Required action
Go to the line containing "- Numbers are" in the records below and print it and every following line exactly, on through the line containing "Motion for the", then stop.

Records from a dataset
• • •

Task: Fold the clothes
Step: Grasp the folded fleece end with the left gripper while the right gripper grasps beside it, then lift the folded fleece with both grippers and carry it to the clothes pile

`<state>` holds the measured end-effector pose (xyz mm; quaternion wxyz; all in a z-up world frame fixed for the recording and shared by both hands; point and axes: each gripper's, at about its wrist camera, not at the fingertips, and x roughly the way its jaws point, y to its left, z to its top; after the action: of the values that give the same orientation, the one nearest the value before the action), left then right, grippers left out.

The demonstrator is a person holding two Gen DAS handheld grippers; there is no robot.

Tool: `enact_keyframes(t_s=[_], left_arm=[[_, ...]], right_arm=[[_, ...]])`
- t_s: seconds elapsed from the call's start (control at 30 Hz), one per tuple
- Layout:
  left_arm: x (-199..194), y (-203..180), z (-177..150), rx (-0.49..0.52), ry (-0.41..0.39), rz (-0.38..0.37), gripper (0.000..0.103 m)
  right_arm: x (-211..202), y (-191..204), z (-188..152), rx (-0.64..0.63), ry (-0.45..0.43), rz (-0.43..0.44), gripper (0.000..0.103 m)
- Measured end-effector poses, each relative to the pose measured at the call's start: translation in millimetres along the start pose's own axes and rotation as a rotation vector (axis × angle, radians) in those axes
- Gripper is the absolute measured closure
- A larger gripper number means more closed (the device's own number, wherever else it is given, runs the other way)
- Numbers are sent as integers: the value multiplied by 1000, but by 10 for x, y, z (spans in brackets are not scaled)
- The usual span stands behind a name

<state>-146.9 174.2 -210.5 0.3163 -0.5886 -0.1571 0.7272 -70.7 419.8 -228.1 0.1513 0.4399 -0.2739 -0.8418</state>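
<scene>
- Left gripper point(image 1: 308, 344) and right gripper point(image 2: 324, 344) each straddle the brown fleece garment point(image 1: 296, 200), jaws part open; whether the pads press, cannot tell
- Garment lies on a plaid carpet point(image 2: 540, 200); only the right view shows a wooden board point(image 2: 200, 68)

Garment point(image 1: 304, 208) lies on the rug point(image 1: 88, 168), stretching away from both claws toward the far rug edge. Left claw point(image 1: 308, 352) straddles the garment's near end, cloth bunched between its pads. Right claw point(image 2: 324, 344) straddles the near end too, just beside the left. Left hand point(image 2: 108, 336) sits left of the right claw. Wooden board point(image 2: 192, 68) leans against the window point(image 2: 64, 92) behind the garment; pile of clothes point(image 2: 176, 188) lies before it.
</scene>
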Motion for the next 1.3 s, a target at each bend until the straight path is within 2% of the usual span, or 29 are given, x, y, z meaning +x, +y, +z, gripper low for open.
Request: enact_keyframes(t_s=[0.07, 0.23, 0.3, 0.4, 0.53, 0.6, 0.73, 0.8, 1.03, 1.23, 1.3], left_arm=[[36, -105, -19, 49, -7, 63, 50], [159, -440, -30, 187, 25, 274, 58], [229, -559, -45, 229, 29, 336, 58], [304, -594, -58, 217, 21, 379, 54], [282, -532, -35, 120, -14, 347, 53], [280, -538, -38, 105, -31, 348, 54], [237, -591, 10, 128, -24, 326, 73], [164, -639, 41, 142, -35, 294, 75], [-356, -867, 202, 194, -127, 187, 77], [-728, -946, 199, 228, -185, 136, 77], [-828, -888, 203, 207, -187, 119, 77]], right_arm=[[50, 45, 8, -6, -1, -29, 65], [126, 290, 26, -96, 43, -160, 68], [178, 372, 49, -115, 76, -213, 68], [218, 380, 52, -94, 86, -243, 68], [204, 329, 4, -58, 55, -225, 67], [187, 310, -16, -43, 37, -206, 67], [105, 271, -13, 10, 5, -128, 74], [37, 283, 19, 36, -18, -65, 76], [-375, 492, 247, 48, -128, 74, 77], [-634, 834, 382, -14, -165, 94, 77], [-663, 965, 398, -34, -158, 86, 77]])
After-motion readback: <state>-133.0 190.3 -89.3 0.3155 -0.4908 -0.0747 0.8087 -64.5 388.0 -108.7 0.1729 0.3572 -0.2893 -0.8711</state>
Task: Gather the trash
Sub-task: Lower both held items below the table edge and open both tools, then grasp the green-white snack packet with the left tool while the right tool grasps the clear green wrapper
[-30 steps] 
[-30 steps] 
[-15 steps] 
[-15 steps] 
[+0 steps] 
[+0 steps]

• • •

Task result
- Numbers are sent as integers: the value multiplied by 1000, but by 10 for x, y, z (spans in brackets are not scaled)
- The usual span stands behind a name

<state>-146.9 174.2 -210.5 0.3163 -0.5886 -0.1571 0.7272 -70.7 419.8 -228.1 0.1513 0.4399 -0.2739 -0.8418</state>
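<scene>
- Left gripper point(image 1: 308, 344) and right gripper point(image 2: 324, 344) each straddle the brown fleece garment point(image 1: 296, 200), jaws part open; whether the pads press, cannot tell
- Garment lies on a plaid carpet point(image 2: 540, 200); only the right view shows a wooden board point(image 2: 200, 68)

Garment point(image 1: 304, 208) lies on the rug point(image 1: 88, 168), stretching away from both claws toward the far rug edge. Left claw point(image 1: 308, 352) straddles the garment's near end, cloth bunched between its pads. Right claw point(image 2: 324, 344) straddles the near end too, just beside the left. Left hand point(image 2: 108, 336) sits left of the right claw. Wooden board point(image 2: 192, 68) leans against the window point(image 2: 64, 92) behind the garment; pile of clothes point(image 2: 176, 188) lies before it.
</scene>
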Motion for the next 1.3 s, a target at each bend until the straight path is within 2% of the usual span, or 29 are given, x, y, z meaning +x, +y, +z, gripper low for open.

The output contains the complete answer to the exercise.